*What this task involves*:
Restate the listing in full, keeping every word as it is.

*Provided entries*:
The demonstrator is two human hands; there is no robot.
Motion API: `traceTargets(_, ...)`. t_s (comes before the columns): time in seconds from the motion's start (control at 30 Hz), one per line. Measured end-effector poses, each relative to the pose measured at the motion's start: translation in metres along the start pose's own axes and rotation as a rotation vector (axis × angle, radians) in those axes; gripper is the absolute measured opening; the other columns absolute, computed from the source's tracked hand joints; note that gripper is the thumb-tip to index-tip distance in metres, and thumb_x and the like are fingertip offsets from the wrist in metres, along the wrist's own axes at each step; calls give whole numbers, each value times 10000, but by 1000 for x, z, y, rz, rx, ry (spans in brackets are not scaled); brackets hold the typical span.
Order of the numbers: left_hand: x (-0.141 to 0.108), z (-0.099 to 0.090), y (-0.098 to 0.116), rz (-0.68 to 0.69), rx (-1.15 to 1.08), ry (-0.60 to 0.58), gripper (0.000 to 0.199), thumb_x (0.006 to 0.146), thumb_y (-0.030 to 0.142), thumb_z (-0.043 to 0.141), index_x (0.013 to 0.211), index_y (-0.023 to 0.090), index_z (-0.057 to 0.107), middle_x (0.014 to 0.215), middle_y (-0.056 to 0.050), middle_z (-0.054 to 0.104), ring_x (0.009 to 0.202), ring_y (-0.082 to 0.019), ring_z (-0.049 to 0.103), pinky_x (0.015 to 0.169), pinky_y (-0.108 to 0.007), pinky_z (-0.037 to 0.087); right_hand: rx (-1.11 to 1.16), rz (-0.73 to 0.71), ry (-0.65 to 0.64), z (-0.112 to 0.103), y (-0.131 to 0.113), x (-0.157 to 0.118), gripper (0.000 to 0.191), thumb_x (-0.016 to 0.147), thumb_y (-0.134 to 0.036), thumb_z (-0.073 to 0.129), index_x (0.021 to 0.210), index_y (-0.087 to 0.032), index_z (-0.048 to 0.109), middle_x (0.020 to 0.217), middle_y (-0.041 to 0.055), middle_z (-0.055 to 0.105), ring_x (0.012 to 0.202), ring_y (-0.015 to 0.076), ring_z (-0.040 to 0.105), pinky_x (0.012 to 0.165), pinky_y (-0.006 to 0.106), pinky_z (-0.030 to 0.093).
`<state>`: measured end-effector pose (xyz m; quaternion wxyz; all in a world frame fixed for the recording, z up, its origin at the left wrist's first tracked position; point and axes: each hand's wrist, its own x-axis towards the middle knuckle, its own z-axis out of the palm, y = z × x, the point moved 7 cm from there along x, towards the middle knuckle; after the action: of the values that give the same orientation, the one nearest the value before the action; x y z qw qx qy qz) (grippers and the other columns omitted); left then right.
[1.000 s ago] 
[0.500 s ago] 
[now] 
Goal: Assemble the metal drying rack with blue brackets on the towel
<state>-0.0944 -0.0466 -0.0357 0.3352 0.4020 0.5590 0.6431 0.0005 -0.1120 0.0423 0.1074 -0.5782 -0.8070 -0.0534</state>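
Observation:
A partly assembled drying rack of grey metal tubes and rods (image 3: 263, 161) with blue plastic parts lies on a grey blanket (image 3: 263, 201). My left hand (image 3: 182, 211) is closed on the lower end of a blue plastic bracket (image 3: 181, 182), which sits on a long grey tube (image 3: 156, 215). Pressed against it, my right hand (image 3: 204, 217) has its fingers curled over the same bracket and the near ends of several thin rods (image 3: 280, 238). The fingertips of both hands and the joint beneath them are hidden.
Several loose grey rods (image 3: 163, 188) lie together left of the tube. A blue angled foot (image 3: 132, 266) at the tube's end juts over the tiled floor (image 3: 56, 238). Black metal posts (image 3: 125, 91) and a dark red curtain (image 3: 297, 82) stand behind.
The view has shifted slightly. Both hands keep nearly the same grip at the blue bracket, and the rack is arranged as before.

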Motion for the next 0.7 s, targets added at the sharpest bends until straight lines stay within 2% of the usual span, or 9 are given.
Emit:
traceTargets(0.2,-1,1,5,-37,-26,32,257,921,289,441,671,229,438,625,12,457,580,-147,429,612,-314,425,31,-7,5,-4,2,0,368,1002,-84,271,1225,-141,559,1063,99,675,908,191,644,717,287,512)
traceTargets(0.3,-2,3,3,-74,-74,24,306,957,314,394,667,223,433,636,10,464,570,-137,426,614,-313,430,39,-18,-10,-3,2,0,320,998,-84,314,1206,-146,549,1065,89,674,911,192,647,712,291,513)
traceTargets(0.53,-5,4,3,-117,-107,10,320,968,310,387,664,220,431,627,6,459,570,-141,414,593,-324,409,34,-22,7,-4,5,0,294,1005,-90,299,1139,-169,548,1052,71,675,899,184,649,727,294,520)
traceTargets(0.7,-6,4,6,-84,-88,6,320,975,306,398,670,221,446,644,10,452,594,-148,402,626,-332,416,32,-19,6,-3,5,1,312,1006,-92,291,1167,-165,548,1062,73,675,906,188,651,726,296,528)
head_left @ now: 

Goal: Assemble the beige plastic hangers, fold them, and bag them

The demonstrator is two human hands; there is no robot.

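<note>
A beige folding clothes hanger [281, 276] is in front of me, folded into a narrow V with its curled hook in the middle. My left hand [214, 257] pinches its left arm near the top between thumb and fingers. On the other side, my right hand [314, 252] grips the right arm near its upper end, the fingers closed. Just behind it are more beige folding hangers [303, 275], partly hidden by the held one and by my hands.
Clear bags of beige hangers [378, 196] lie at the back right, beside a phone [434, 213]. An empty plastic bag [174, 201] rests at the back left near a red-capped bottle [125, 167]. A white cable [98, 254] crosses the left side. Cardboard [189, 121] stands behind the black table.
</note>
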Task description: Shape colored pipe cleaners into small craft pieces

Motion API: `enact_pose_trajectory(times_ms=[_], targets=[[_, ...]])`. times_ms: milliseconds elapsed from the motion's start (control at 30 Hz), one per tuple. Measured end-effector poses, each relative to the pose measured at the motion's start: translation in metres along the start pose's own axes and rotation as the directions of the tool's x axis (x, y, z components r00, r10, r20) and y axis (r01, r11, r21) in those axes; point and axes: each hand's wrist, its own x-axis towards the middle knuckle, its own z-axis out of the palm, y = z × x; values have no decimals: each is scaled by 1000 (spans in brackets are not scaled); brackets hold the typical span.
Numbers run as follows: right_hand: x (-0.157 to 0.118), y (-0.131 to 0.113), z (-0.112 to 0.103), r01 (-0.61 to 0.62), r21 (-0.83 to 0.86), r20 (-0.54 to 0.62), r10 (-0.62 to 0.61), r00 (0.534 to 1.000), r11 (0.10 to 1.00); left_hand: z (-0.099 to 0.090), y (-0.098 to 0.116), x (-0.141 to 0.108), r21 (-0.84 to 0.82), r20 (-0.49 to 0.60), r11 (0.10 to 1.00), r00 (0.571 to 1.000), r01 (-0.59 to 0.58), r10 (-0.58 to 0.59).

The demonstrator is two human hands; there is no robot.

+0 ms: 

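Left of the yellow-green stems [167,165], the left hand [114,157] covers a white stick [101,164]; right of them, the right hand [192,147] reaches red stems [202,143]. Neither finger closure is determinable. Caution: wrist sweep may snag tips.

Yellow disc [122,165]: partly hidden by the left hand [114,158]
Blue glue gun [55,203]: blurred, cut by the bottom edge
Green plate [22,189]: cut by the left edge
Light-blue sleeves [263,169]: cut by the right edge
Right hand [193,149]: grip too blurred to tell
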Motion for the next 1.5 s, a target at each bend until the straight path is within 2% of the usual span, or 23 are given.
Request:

*Reply*:
The demonstrator is two human hands; there is no robot.
Motion API: `traceTargets(_, ...)`. t_s (comes before the columns): time in seconds from the motion's start (control at 30 Hz), one per line. Measured end-effector poses, each relative to the pose measured at the motion's start: translation in metres along the start pose's own axes and rotation as a rotation vector (axis × angle, radians) in those axes; gripper is the absolute measured opening; the other columns absolute, computed from the source's tracked hand joints; note that gripper is the thumb-tip to index-tip distance in metres, and thumb_x and the like are fingertip offsets from the wrist in metres, along the wrist's own axes at each step; calls give whole numbers, each value times 10000, but by 1000 for x, z, y, rz, rx, ry (spans in brackets are not scaled); brackets hold the typical span.
Order of the numbers: left_hand: x (-0.141 to 0.108), z (-0.099 to 0.090), y (-0.098 to 0.116), rz (-0.68 to 0.69), rx (-1.15 to 1.08), ry (-0.60 to 0.58), gripper (0.000 to 0.199), thumb_x (0.006 to 0.146), thumb_y (-0.030 to 0.142), thumb_z (-0.043 to 0.141), index_x (0.013 to 0.211), index_y (-0.023 to 0.090), index_z (-0.057 to 0.107), middle_x (0.014 to 0.215), middle_y (-0.056 to 0.050), middle_z (-0.054 to 0.104), ring_x (0.009 to 0.202), ring_y (-0.082 to 0.019), ring_z (-0.049 to 0.103), pinky_x (0.015 to 0.169), pinky_y (-0.108 to 0.007), pinky_z (-0.037 to 0.087); right_hand: rx (-1.11 to 1.16), rz (-0.73 to 0.71), ry (-0.65 to 0.64), z (-0.112 to 0.103), y (-0.131 to 0.113), x (-0.157 to 0.118), gripper (0.000 to 0.191), thumb_x (-0.016 to 0.147), thumb_y (-0.134 to 0.036), thumb_z (-0.073 to 0.129), index_x (0.021 to 0.210), index_y (-0.087 to 0.032), index_z (-0.048 to 0.109), middle_x (0.020 to 0.217), middle_y (-0.041 to 0.055), middle_z (-0.055 to 0.105), ring_x (0.012 to 0.202), ring_y (-0.015 to 0.076), ring_z (-0.040 to 0.105), pinky_x (0.012 to 0.165), pinky_y (-0.006 to 0.106), pinky_z (-0.030 to 0.093).
`<state>`: measured end-effector pose (xyz m; quaternion wxyz; all in a world frame fixed for the recording, z up, its origin at the left wrist's first tracked position; point and axes: each hand's wrist, its own x-axis towards the middle knuckle, its own z-axis out of the palm, y = z × x, the point moved 7 cm from there along x, towards the middle knuckle; after the action: of the values that give the same orientation, the one nearest the value before the action; x y z qw qx qy qz) (grippers and the other columns omitted); left then right.
[1.000 s ago] 
[0.500 s ago] 
[now] 
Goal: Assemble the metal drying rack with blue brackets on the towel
<state>-0.0944 -0.0466 -0.0357 0.3352 0.4020 0.5590 0.6431 0.0005 -0.1120 0.0423 0.1074 -0.5782 -0.8070 -0.0534</state>
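Observation:
A partly assembled drying rack of grey metal tubes and rods (image 3: 263, 161) with blue plastic parts lies on a grey blanket (image 3: 263, 201). My left hand (image 3: 182, 211) is closed on the lower end of a blue plastic bracket (image 3: 181, 182), which sits on a long grey tube (image 3: 156, 215). Pressed against it, my right hand (image 3: 204, 217) has its fingers curled over the same bracket and the near ends of several thin rods (image 3: 280, 238). The fingertips of both hands and the joint beneath them are hidden.
Several loose grey rods (image 3: 163, 188) lie together left of the tube. A blue angled foot (image 3: 132, 266) at the tube's end juts over the tiled floor (image 3: 56, 238). Black metal posts (image 3: 125, 91) and a dark red curtain (image 3: 297, 82) stand behind.
The view has shifted slightly. Both hands keep nearly the same grip at the blue bracket, and the rack is arranged as before.
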
Motion for the next 0.7 s, targets added at the sharpest bends until straight lines stay within 2% of the usual span, or 9 are given.
Emit:
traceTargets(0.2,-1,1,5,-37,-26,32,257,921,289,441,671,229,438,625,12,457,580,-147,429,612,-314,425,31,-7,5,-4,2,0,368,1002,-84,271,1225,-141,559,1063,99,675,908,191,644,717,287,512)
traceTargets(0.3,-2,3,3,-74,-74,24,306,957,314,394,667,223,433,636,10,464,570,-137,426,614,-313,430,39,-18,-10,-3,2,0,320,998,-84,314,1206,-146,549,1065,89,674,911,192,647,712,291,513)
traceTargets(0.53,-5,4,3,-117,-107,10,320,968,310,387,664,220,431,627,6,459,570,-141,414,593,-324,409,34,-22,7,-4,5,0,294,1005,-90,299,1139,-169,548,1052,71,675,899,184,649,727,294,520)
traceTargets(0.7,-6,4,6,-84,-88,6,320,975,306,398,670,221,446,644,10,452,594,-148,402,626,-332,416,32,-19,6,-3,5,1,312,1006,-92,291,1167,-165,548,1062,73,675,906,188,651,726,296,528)
head_left @ now: 

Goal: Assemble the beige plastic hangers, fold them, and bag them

The demonstrator is two human hands; there is no robot.

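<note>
A beige folding clothes hanger [281, 276] is in front of me, folded into a narrow V with its curled hook in the middle. My left hand [214, 257] pinches its left arm near the top between thumb and fingers. On the other side, my right hand [314, 252] grips the right arm near its upper end, the fingers closed. Just behind it are more beige folding hangers [303, 275], partly hidden by the held one and by my hands.
Clear bags of beige hangers [378, 196] lie at the back right, beside a phone [434, 213]. An empty plastic bag [174, 201] rests at the back left near a red-capped bottle [125, 167]. A white cable [98, 254] crosses the left side. Cardboard [189, 121] stands behind the black table.
</note>
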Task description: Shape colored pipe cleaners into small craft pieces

Motion API: `enact_pose_trajectory(times_ms=[_], targets=[[_, ...]])`. times_ms: milliseconds elapsed from the motion's start (control at 30 Hz), one per tuple. Measured end-effector poses, each relative to the pose measured at the motion's start: translation in metres along the start pose's own axes and rotation as the directions of the tool's x axis (x, y, z components r00, r10, r20) and y axis (r01, r11, r21) in those axes; point and axes: each hand's wrist, its own x-axis towards the middle knuckle, its own z-axis out of the palm, y = z × x; values have no decimals: each is scaled by 1000 (spans in brackets are not scaled); brackets hold the typical span.
Numbers run as follows: right_hand: x (-0.157 to 0.118), y (-0.131 to 0.113), z (-0.112 to 0.103), r01 (-0.61 to 0.62), r21 (-0.83 to 0.86), r20 (-0.54 to 0.62), r10 (-0.62 to 0.61), r00 (0.534 to 1.000), r11 (0.10 to 1.00); left_hand: z (-0.099 to 0.090), y (-0.098 to 0.116), x (-0.141 to 0.108), r21 (-0.84 to 0.82), r20 (-0.49 to 0.60), r11 (0.10 to 1.00), r00 (0.571 to 1.000), r01 (-0.59 to 0.58), r10 (-0.58 to 0.59).

The demonstrator is two human hands; there is no robot.

+0 ms: 

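Left of the yellow-green stems [167,165], the left hand [114,157] covers a white stick [101,164]; right of them, the right hand [192,147] reaches red stems [202,143]. Neither finger closure is determinable. Caution: wrist sweep may snag tips.

Yellow disc [122,165]: partly hidden by the left hand [114,158]
Blue glue gun [55,203]: blurred, cut by the bottom edge
Green plate [22,189]: cut by the left edge
Light-blue sleeves [263,169]: cut by the right edge
Right hand [193,149]: grip too blurred to tell
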Motion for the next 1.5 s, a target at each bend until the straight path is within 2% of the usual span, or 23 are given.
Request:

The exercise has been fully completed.